DeLisle S (VA Maryland Health Care System), Ma Z
(Johns Hopkins Hospital), South B
(VA Salt Lake City Health Care System), Smith G
(Univ. of Pennsylvania), Loftus S
(VA Maryland HCS), Samore M
(VA Salt Lake City HCS), Perl TM
(Johns Hopkins Hospital)
Objectives:
Measures aimed at controlling epidemics of infectious diseases critically benefit from early outbreak recognition. This work uses a mathematical model of a plausible influenza epidemic to test how the statistical characteristics of single-case detection algorithms (CDAs) impact the real-world performance of a VA-based disease surveillance system.
Methods:
A manual electronic medical record (EMR) review of 15,377 outpatient encounters at the Veterans Administration health system (VA) uncovered individuals with influenza-like illness (ILI). These cases served to develop CDAs that utilized various logical arrangements of structured EMR data and automated analyses of the free-text computerized clinical notes. We applied 18 of the most successful CDAs to EMR data extracts and generated 18 distinct real-world substrate datasets of daily ILI encounters at the Baltimore VA. We then injected an age-structured, spatiotemporal modeled epidemic into each of these background datasets, and simulated prospective outbreak detection with either scanning (SatScan) or CUSUM statistical approaches.
Results:
The most desirable CDAs were those that coupled single-case detection sensitivity above 75% with high specificity or positive predictive value.

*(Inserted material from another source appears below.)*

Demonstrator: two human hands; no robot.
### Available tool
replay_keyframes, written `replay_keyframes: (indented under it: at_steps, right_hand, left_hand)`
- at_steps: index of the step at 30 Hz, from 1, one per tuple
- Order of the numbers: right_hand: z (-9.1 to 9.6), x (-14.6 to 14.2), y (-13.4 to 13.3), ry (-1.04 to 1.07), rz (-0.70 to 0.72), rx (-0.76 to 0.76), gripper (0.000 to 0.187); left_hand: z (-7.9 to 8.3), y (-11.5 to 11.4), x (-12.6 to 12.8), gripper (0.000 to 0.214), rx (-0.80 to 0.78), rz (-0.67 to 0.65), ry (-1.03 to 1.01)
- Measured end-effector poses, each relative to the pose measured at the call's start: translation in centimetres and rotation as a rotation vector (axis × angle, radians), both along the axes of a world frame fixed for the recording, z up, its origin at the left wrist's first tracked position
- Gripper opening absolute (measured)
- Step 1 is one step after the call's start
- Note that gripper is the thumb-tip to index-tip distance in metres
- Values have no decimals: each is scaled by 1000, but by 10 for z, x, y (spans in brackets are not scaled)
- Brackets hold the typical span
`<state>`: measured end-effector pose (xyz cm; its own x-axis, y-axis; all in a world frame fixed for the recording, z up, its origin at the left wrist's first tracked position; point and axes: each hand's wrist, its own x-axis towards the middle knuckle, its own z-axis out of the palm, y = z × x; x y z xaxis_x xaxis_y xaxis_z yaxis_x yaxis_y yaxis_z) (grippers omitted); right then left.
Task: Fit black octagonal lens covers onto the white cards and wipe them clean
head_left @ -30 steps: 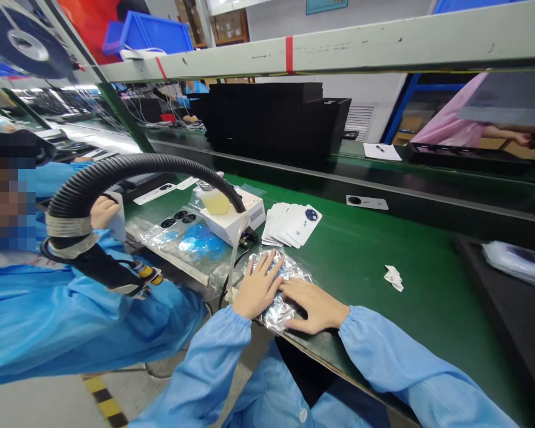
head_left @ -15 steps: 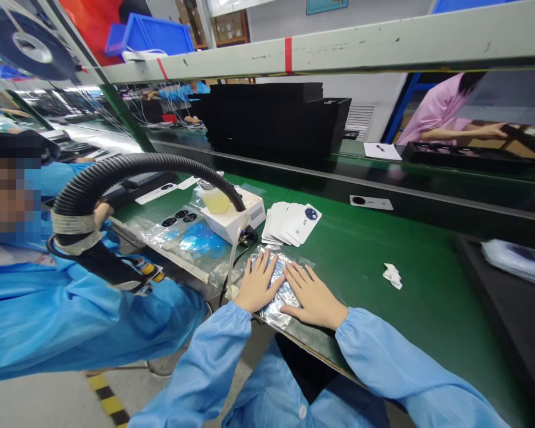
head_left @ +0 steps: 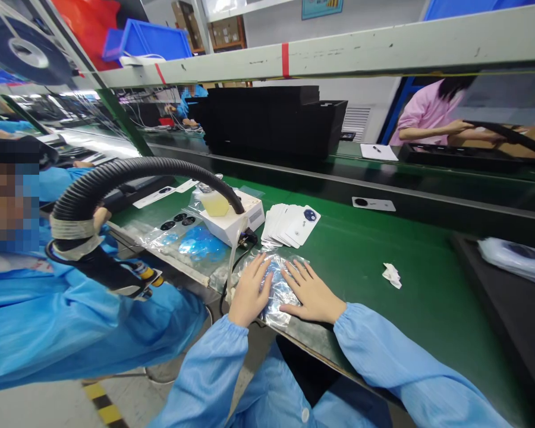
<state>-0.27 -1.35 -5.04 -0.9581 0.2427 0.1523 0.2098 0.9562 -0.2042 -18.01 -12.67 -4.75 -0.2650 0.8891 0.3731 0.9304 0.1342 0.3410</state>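
Black corrugated hose [head_left: 129, 168] arched at the far left of the fingers, held by a co-worker's hand [head_left: 100, 218] in a blue sleeve. Up and left of the fingers lay one clear bag [head_left: 200, 249] with blue contents and at least three black round parts [head_left: 178, 219]. Just beyond it stood one white box [head_left: 232, 229] carrying one cup of yellow liquid [head_left: 214, 205]. Straight beyond the fingers sat one fanned stack of white cards [head_left: 289, 226], too overlapped to count. The person's two hands, the left hand [head_left: 248, 297] and the right hand [head_left: 311, 294], lay flat, their fingers [head_left: 296, 276] spread and pressed down, pinching nothing. Between them, directly under the fingers, one silvery clear pouch [head_left: 279, 291] lay on the green counter [head_left: 361, 261]. To the right of the fingers lay one white paper scrap [head_left: 392, 275], and farther off, one white card [head_left: 373, 204]. The step in hand appeared to be smoothing the pouch; the next move seemed to call for even pressure across it.
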Motion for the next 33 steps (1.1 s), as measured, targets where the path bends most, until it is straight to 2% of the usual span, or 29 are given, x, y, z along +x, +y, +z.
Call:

Compared to ICD-9-only CDAs in use by current national surveillance systems, the best EMR-based CDAs shortened outbreak detection delay by 3 days and decreased the false-alert rate ~15-fold.
Implications:
Case detection methods that take advantage of information from the full EMR can lower both the delay and the workload required to find an influenza epidemic in the community.
Impacts:
Automated, high-performance EMR-based recognition of diseases or events requires methodical development, but offers novel and powerful avenues toward system-wide improvements in health care quality and safety.